### [Requirement]
Having read the listing below, repeat it exactly.

### [Data]

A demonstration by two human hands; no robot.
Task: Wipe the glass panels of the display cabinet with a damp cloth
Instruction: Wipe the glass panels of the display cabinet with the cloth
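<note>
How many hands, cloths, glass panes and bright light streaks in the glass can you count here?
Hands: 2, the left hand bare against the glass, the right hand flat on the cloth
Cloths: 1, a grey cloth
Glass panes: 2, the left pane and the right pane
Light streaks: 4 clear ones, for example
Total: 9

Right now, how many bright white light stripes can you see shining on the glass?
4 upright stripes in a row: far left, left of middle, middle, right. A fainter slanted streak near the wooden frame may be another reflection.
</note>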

### [Written response]
A demonstration by two human hands; no robot.
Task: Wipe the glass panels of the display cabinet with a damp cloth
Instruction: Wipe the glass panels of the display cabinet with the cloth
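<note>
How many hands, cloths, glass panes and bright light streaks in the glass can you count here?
Hands: 2, the left hand bare against the glass, the right hand flat on the cloth
Cloths: 1, a grey cloth
Glass panes: 2, the left pane and the right pane
Light streaks: 4 clear ones, for example
Total: 9

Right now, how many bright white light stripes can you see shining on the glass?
4 upright stripes in a row: far left, left of middle, middle, right. A fainter slanted streak near the wooden frame may be another reflection.
</note>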

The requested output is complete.